3.4.1 The Company and Mr. Taylor shall enter into a Non-Qualified Stock Option Agreement (the "Stock Option Agreement") under the terms of which the Company shall grant to Mr. Taylor stock options to purchase all or any part of an aggregate of 75,000 shares of the Company's common stock under and subject to the terms and conditions of the Company's 1992 Stock Option Plan (the "1992 Stock Option Plan"); both the Stock Option Agreement and the 1992 Stock Option Plan are incorporated herein by reference and made a part hereof for all purposes. The purchase price per share for each share of common stock to be purchased hereunder shall be the closing price of TGIS on December 14, 2001. So long as Mr. Taylor is employed by the Company (or of any one or more of the subsidiaries of the Company) on a full-time basis on any of the "Exercise Dates" set forth in this Section 3.4.1, then Mr.
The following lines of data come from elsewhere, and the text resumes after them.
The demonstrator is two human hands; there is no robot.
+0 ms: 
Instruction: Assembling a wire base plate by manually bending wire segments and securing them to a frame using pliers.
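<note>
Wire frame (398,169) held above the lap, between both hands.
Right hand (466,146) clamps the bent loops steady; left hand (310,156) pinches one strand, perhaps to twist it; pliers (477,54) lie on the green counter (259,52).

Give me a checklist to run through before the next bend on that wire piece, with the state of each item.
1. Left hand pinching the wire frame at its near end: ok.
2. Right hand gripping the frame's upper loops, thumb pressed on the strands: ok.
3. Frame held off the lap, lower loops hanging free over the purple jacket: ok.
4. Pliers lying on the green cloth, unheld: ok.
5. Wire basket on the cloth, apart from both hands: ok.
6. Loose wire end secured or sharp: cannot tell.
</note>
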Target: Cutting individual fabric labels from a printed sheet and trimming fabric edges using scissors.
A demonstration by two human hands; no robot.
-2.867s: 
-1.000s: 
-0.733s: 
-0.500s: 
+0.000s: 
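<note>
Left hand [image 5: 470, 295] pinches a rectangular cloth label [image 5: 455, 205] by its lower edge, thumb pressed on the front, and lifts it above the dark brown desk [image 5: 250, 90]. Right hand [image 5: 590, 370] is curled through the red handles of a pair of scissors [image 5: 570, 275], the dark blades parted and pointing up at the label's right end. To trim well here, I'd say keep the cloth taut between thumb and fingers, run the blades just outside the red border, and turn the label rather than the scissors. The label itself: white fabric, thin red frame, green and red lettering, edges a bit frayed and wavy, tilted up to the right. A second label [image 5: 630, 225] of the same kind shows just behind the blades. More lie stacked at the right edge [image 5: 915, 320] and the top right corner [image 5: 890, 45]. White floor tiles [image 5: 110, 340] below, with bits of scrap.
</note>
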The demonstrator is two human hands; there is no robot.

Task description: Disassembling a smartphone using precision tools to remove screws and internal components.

Taylor shall be entitled, subject to the applicable provisions of the 1992 Stock Option Plan and the Stock Option Agreement, to exercise on or after the applicable Exercise Date, on a cumulative basis, the number of shares of Stock determined by multiplying the aggregate number of shares set forth in Section 3.4.1 of this Agreement by the designated percentage set forth below:
Exercise Dates Exercisable | Percent of Stock Option | ||
---|---|---|---|
On or after December 14, 2002 | 33.33 | % | |
On or after December 14, 2003 | 66.66 | % | |
On or after December 14, 2004 | 100 | % |
3.4.2 The Company and Mr. Taylor shall enter into a Non-Qualified Stock Option Agreement (the "Stock Option Agreement") under the terms of which the Company shall grant to Mr. Taylor stock options to purchase all or any part of an aggregate of 75,000 shares of the Company's common stock under and subject to the terms and conditions of the Company's 1997 Stock Option Plan (the "1997 Stock Option Plan"); both the Stock Option Agreement and the 1997 Stock Option Plan are incorporated herein by reference and made a part hereof for all purposes. The purchase price per share for each share of common stock to be purchased hereunder shall be the closing price of TGIS on April 16, 2002. So long as Mr. Taylor is employed by the Company (or of any one or more of the subsidiaries of the Company) on a full-time basis on any of the "Exercise Dates" set forth in this Section 3.4.2, then Mr. Taylor shall be entitled, subject to the applicable provisions of the 1997 Stock Option Plan and the Stock Option Agreement, to exercise on or after the applicable Exercise Date, on a cumulative basis, the number of shares of Stock determined by multiplying the aggregate number of shares set forth in Section 3.4.2 of this Agreement by the designated percentage set forth below:
Exercise Dates Exercisable | Percent of Stock Option | ||
---|---|---|---|
On or after April 16, 2003 | 33.33 | % | |
On or after April 16, 2004 | 66.66 | % | |
On or after April 16, 2005 | 100 | % |
Section 4. Termination.
4.1 Termination by Death of Employee. In the event of Mr. Taylor's death during the Employment Period, the Company's obligations under this Agreement shall automatically terminate as of the date of such death. If this Agreement is terminated because of Mr. Taylor's death, the Company shall pay to Mr. Taylor's estate (i) any Base Salary earned and unpaid through the date of such death and (ii) any business expenses otherwise due to Mr. Taylor through such date of death. Termination by death of Mr. Taylor shall not be deemed a "Termination Without Cause" as defined in Section 4.4 below.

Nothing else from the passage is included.